▶ REQUIRED WORK: Take the entries that follow and return exactly the lines from the one holding "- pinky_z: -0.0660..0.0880" through the one holding "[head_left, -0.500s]", both included. Nothing else is needed.
......
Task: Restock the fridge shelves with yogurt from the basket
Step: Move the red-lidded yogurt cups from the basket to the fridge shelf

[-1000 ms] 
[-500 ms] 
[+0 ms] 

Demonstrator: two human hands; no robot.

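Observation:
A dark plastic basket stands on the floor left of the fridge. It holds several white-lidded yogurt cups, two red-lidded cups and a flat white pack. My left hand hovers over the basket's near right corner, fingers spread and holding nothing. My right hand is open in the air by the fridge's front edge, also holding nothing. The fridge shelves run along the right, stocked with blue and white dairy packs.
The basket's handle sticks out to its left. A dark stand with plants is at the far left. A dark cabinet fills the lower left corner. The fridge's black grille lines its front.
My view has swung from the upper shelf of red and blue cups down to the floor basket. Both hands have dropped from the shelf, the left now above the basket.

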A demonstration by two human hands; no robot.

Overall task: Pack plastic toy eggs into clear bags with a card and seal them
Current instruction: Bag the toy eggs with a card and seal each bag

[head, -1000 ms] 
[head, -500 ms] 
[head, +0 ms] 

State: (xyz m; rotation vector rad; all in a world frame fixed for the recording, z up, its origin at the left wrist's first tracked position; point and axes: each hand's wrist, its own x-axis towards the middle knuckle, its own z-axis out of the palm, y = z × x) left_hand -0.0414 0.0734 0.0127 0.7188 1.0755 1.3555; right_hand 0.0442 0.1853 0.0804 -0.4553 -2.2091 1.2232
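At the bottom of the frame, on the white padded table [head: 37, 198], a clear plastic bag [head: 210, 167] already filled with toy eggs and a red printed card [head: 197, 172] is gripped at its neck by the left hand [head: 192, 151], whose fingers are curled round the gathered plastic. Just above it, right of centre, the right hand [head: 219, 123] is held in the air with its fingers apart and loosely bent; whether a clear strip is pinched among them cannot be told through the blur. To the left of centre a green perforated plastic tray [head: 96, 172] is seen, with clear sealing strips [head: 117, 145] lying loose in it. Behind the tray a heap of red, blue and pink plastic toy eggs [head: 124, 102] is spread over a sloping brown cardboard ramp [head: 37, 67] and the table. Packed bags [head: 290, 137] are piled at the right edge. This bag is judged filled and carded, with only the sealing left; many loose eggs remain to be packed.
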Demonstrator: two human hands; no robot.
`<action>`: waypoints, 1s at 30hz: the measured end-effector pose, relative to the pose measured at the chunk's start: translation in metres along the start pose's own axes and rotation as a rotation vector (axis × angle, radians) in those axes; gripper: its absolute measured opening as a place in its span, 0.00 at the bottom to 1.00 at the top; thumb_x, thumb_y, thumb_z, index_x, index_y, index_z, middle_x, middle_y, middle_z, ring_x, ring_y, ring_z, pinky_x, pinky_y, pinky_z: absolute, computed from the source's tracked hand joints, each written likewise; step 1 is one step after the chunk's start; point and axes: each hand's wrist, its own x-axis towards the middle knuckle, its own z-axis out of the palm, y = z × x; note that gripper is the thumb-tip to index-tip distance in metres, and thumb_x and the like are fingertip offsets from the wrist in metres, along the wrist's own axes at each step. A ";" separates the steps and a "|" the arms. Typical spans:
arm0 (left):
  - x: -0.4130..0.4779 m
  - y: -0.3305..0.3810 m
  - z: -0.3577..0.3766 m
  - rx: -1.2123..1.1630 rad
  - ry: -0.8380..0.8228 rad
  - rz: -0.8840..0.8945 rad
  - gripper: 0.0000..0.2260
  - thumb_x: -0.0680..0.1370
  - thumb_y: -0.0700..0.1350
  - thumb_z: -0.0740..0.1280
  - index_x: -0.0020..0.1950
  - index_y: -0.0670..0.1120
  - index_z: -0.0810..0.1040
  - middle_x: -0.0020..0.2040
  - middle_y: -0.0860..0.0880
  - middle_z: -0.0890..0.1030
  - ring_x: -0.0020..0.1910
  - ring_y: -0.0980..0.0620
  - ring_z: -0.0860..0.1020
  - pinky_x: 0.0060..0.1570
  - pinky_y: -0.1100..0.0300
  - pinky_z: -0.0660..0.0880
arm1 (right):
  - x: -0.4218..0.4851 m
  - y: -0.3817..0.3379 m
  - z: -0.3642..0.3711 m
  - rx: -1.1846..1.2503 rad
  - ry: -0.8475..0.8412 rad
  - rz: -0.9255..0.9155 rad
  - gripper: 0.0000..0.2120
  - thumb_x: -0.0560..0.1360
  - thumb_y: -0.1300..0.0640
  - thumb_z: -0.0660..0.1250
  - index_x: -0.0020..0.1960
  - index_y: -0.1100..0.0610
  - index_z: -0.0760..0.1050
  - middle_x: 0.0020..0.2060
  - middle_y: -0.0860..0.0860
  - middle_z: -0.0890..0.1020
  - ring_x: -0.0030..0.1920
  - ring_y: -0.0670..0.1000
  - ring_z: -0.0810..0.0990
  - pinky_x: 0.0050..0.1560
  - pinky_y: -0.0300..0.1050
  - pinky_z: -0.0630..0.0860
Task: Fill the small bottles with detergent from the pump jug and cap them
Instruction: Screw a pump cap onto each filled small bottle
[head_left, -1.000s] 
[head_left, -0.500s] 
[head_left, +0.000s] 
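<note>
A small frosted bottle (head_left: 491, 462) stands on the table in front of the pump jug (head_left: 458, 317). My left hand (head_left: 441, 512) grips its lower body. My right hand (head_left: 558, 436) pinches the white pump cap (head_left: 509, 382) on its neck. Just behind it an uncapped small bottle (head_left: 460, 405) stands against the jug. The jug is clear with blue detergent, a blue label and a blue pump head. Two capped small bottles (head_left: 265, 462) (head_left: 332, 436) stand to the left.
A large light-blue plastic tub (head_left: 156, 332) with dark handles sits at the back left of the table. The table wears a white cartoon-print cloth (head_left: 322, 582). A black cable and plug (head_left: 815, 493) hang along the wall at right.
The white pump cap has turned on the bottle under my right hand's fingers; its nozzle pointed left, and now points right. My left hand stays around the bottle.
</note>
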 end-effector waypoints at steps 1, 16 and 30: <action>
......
▶ TASK ANSWER:
  - pinky_z: -0.0660..0.0880
arm1 (right):
  - x: -0.4218..0.4851 m
  - y: -0.3817..0.3379 m
  - z: -0.3642..0.3711 m
  - rx: -1.1846..1.2503 rad
  - ry: -0.8475..0.8412 rad
  - rz: -0.9255..0.9155 rad
  - gripper: 0.0000..0.2120
  - thumb_x: -0.0560..0.1360
  - thumb_y: -0.1300..0.0640
  - thumb_z: -0.0660..0.1250
  - index_x: -0.0020..0.1960
  - index_y: -0.1100..0.0610
  - index_z: -0.0760..0.1050
  - middle_x: 0.0020..0.2060
  - middle_y: -0.0860..0.0860
  - middle_z: -0.0890..0.1020
  - ring_x: -0.0030..0.1920
  - ring_y: -0.0670..0.1000
  - ring_z: -0.0810..0.0990
  - pinky_x: 0.0050..0.1560
  - pinky_y: -0.0300..0.1050
  - pinky_z: -0.0630..0.0860
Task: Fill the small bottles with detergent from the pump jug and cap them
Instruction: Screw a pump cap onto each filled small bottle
[head_left, -1.000s] 
[head_left, -0.500s] 

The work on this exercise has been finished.